能講座 ③
この日の講座では、能の実演と体験ということで、講師の方に来ていただき、
基本的な動きや、謡を体験した。
また、装束を間近で見せていただいた。
和久荘太郎先生 シテ方宝生流能楽師
対談で話されたこと
・何を大切にして能を行っているか
役者であることはもちろん、シャーマンであることを感じながら行う。
能は鎮魂の芸能である。
演目に関係する神社やお寺に行ってお参りをしてから取り掛かることもある。
能は、仏教・神教・自然崇拝・儒教思想あらゆる要素がある。
演じている中で、生活(俗世)から離れている感覚になる。
・流派ごとの違い
5つの流派があるが、それぞれ特徴がある。
宝生流は禅的であり、内に入っていく傾向があると言われていた。
過去、他の流派を見てはならない、他の芸能を見てはならないなどの暗黙のルールが芸能の世界であったこともある。
能の実演・体験
実演:井筒
井筒とは、在原業平(ありわらのなりひら)と紀有常の娘の恋物語を題材にしている。
『伊勢物語』第23段を典拠とする。
クライマックスである、亡霊の妻が井筒を除くシーンを演じられた。
体験
・足の運びや立ち方
・悲しみの表現
装束・能面鑑賞
・唐織(からおり) 華やかな織物でできた上衣。

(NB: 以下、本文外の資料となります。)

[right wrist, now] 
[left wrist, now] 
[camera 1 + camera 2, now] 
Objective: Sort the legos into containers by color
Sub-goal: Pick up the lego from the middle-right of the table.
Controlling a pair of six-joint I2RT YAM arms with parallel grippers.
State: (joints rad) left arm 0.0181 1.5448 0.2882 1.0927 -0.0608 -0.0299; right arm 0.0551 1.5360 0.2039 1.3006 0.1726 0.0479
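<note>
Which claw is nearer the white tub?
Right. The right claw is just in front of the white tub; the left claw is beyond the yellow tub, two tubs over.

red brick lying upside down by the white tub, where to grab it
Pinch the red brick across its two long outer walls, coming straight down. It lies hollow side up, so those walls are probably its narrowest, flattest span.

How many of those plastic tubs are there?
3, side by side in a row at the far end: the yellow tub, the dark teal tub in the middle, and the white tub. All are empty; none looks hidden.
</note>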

シテ(主役)が女役のときによく着る。
・長絹(ちょうけん) 薄い絹でできた羽衣のような衣。天女などの役で用いられる。
・狩衣(かりぎぬ) 公家や貴族が狩りのときに着た装束に由来。若い男性役などに使われる。
能面
・筋木増 額に筋が彫られており、ほくろにも見れる。宝生流ならでは。
・曲見 わを寄せ、顔に緊張を宿し、嫉妬や苦悩を色濃く映す。
・般若 能面には胡粉や漆だけでなく、金属粉(鈞)を混ぜた塗料が部分的に用いられる。
特に「目」や「歯」に塗ることで、妖気・異形・非人間性を際立たせる。
・痩せ男 やつれた老人、餓鬼、異形の存在を象徴。

目の穴のくり抜き方も違う。
若い方の目は丸ではなく少し四角く切り抜いている。
昔は主に野外で演じられていたので、太陽光だったり、時には夜の火の灯りだったりで、
能面の表情は、現在の屋内照明とは違った見え方だっただろう。


悲しみの表現
ただ手を顔に持っていくだけでなく
身体の傾き手の傾き全て計算?されている。
(頭でやっているのではなく完全に身体に染み込んだ形なので計算と言えるのか分からない)

昭和に作られたものを大事に保管して引き継がれながら使われている。
能面に至っては、当時のもの(遡ること700年以上前)も残っており、時々使われることもある。